(GIVEN INFORMATION begins)

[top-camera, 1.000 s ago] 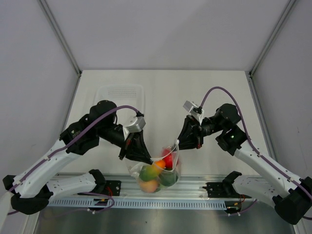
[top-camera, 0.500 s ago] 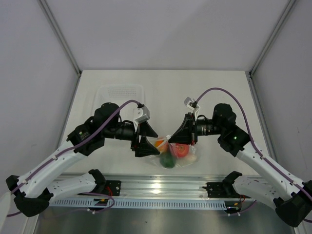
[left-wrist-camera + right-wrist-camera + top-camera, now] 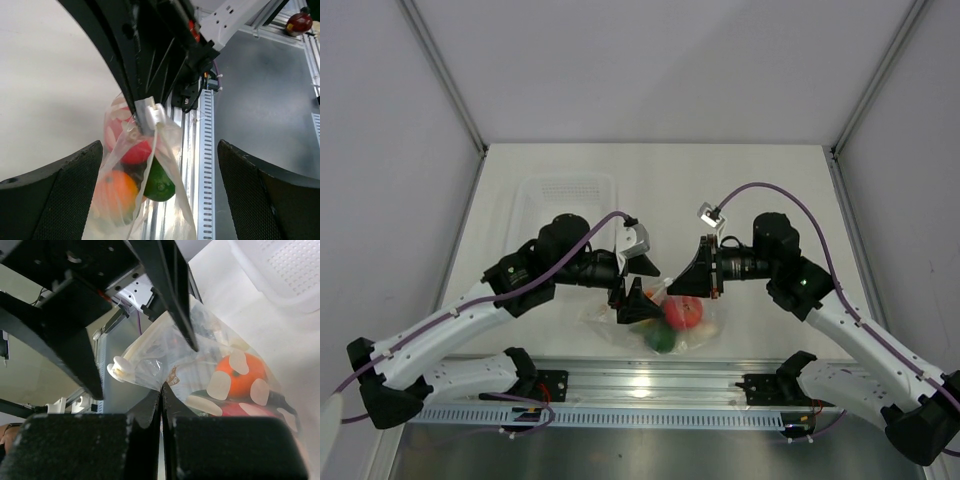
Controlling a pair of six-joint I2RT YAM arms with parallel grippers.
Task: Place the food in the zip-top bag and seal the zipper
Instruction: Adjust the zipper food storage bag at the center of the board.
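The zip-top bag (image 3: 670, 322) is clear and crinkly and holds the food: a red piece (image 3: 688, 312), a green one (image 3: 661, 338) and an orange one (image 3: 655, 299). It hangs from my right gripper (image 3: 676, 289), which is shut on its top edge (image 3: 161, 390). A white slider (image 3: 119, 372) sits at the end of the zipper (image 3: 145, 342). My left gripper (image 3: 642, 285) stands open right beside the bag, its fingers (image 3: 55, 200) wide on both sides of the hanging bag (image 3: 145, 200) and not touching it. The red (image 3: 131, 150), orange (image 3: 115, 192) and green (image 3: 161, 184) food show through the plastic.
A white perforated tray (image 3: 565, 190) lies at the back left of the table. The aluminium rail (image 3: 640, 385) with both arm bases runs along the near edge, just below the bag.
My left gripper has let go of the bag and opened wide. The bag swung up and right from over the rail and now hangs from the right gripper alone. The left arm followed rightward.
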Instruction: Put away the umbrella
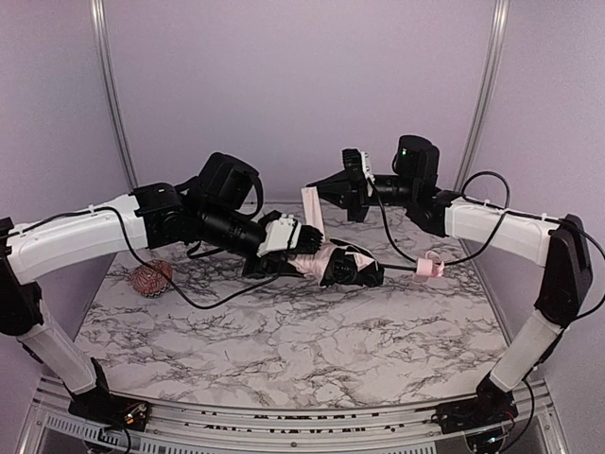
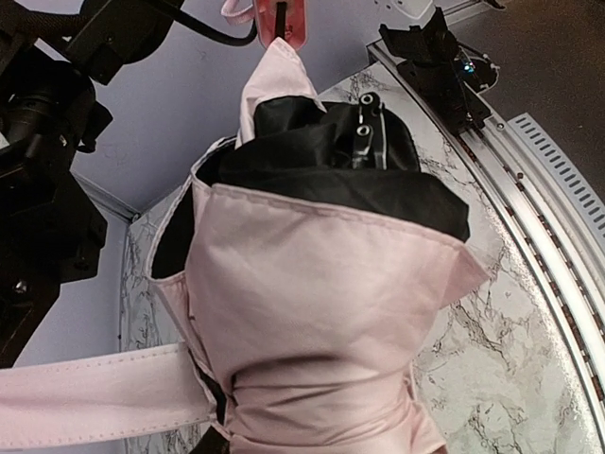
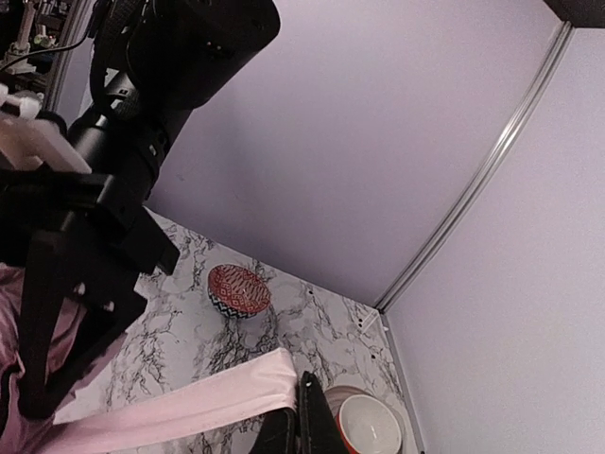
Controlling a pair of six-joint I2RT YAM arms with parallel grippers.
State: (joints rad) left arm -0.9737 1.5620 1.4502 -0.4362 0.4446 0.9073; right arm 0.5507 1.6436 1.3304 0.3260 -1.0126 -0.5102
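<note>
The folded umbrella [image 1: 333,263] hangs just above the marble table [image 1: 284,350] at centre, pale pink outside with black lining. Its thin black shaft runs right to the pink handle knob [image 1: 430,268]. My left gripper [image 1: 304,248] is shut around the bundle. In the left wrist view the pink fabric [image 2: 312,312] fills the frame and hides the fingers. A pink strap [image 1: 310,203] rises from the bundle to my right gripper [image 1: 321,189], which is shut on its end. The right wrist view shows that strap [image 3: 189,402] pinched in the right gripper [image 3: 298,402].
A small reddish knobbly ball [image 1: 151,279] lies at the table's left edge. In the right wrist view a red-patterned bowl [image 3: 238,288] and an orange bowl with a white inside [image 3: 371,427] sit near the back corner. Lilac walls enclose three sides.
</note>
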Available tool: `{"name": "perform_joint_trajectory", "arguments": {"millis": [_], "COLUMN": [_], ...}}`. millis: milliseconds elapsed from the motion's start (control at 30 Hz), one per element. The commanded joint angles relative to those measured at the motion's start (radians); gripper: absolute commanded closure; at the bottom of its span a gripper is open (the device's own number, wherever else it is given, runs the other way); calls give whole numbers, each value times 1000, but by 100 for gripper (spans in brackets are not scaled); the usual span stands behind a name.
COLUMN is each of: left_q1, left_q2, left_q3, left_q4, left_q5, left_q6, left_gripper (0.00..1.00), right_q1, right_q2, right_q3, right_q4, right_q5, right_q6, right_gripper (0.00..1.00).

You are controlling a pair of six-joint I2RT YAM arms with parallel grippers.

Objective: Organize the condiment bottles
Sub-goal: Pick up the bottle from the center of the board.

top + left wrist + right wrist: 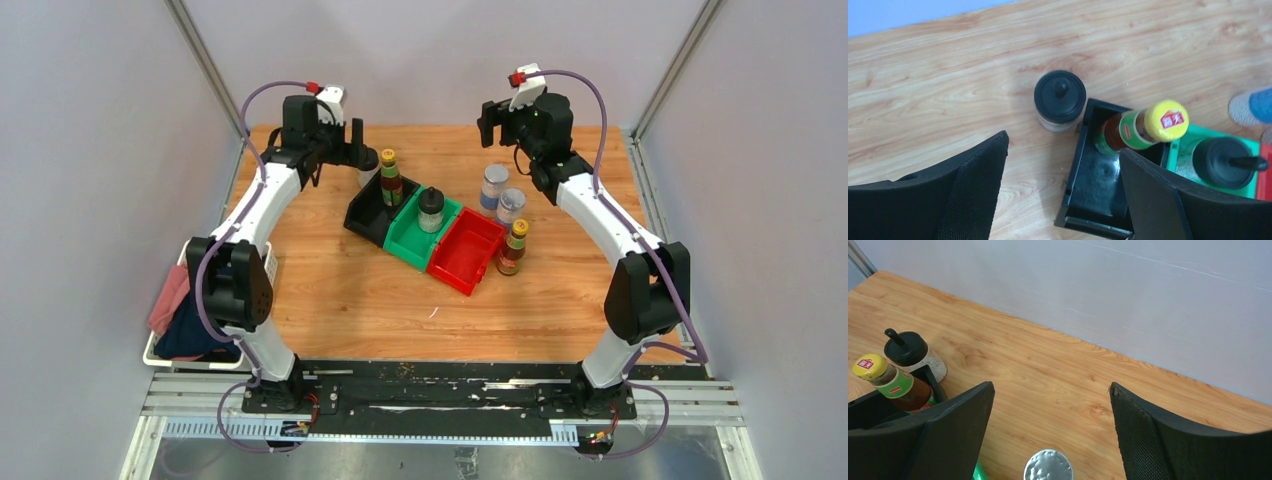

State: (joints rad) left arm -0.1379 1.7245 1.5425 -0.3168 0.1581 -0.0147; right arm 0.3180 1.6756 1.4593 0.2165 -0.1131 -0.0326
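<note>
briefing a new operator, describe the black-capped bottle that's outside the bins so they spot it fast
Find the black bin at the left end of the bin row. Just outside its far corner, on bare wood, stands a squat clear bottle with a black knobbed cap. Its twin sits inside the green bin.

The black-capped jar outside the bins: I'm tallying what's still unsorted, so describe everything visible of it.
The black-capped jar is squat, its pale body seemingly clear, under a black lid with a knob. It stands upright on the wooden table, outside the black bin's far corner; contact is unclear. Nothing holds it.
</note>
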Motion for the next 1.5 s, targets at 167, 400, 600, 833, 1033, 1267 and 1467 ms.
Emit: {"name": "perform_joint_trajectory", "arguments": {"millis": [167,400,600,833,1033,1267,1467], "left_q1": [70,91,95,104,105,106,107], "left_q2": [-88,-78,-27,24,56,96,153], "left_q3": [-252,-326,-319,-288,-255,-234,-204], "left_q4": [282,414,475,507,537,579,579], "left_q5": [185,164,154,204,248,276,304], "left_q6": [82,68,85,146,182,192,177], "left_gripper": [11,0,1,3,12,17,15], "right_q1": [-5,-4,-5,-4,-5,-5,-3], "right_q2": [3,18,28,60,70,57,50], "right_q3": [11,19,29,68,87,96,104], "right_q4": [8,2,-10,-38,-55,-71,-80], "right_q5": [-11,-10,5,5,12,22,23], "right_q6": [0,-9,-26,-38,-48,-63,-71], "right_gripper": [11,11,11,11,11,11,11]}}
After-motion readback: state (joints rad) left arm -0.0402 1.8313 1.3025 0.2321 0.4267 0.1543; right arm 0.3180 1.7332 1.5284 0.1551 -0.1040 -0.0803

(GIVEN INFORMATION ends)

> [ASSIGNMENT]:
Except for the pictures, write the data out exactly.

> [RESULT BELOW]:
[top-camera, 1.000 s ago] 
[top-camera, 0.500 s ago] 
[left-wrist-camera + right-wrist-camera + top-camera, now] 
Controlling a pair of six-joint I2RT YAM arms with parallel grippers.
Task: Place the food in the zip-top bag and seal the zipper
Instruction: Adjust the zipper food storage bag at the center of the board.
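The zip-top bag (image 3: 670, 322) is clear and crinkly and holds the food: a red piece (image 3: 688, 312), a green one (image 3: 661, 338) and an orange one (image 3: 655, 299). It hangs from my right gripper (image 3: 676, 289), which is shut on its top edge (image 3: 161, 390). A white slider (image 3: 119, 372) sits at the end of the zipper (image 3: 145, 342). My left gripper (image 3: 642, 285) stands open right beside the bag, its fingers (image 3: 55, 200) wide on both sides of the hanging bag (image 3: 145, 200) and not touching it. The red (image 3: 131, 150), orange (image 3: 115, 192) and green (image 3: 161, 184) food show through the plastic.
A white perforated tray (image 3: 565, 190) lies at the back left of the table. The aluminium rail (image 3: 640, 385) with both arm bases runs along the near edge, just below the bag.
My left gripper has let go of the bag and opened wide. The bag swung up and right from over the rail and now hangs from the right gripper alone. The left arm followed rightward.
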Instruction: Put away the umbrella
Controlling a pair of six-joint I2RT YAM arms with parallel grippers.
State: (joints rad) left arm -0.9737 1.5620 1.4502 -0.4362 0.4446 0.9073; right arm 0.5507 1.6436 1.3304 0.3260 -1.0126 -0.5102
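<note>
The folded umbrella [image 1: 333,263] hangs just above the marble table [image 1: 284,350] at centre, pale pink outside with black lining. Its thin black shaft runs right to the pink handle knob [image 1: 430,268]. My left gripper [image 1: 304,248] is shut around the bundle. In the left wrist view the pink fabric [image 2: 312,312] fills the frame and hides the fingers. A pink strap [image 1: 310,203] rises from the bundle to my right gripper [image 1: 321,189], which is shut on its end. The right wrist view shows that strap [image 3: 189,402] pinched in the right gripper [image 3: 298,402].
A small reddish knobbly ball [image 1: 151,279] lies at the table's left edge. In the right wrist view a red-patterned bowl [image 3: 238,288] and an orange bowl with a white inside [image 3: 371,427] sit near the back corner. Lilac walls enclose three sides.
</note>
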Available tool: `{"name": "perform_joint_trajectory", "arguments": {"millis": [_], "COLUMN": [_], ...}}`. millis: milliseconds elapsed from the motion's start (control at 30 Hz), one per element. The commanded joint angles relative to those measured at the motion's start (radians); gripper: absolute commanded closure; at the bottom of its span a gripper is open (the device's own number, wherever else it is given, runs the other way); calls give whole numbers, each value times 1000, but by 100 for gripper (spans in brackets are not scaled); the usual span stands behind a name.
COLUMN is each of: left_q1, left_q2, left_q3, left_q4, left_q5, left_q6, left_gripper (0.00..1.00), right_q1, right_q2, right_q3, right_q4, right_q5, right_q6, right_gripper (0.00..1.00).

You are controlling a pair of six-joint I2RT YAM arms with parallel grippers.

Objective: Organize the condiment bottles
Sub-goal: Pick up the bottle from the center of the board.

top + left wrist + right wrist: 

State: (joints rad) left arm -0.1379 1.7245 1.5425 -0.3168 0.1581 -0.0147; right arm 0.3180 1.6756 1.4593 0.2165 -0.1131 -0.0326
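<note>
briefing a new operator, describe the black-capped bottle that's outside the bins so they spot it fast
Find the black bin at the left end of the bin row. Just outside its far corner, on bare wood, stands a squat clear bottle with a black knobbed cap. Its twin sits inside the green bin.

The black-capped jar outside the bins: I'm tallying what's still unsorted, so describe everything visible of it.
The black-capped jar is squat, its pale body seemingly clear, under a black lid with a knob. It stands upright on the wooden table, outside the black bin's far corner; contact is unclear. Nothing holds it.
</note>
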Motion for the next 1.5 s, targets at 167, 400, 600, 833, 1033, 1267 and 1467 ms.
Emit: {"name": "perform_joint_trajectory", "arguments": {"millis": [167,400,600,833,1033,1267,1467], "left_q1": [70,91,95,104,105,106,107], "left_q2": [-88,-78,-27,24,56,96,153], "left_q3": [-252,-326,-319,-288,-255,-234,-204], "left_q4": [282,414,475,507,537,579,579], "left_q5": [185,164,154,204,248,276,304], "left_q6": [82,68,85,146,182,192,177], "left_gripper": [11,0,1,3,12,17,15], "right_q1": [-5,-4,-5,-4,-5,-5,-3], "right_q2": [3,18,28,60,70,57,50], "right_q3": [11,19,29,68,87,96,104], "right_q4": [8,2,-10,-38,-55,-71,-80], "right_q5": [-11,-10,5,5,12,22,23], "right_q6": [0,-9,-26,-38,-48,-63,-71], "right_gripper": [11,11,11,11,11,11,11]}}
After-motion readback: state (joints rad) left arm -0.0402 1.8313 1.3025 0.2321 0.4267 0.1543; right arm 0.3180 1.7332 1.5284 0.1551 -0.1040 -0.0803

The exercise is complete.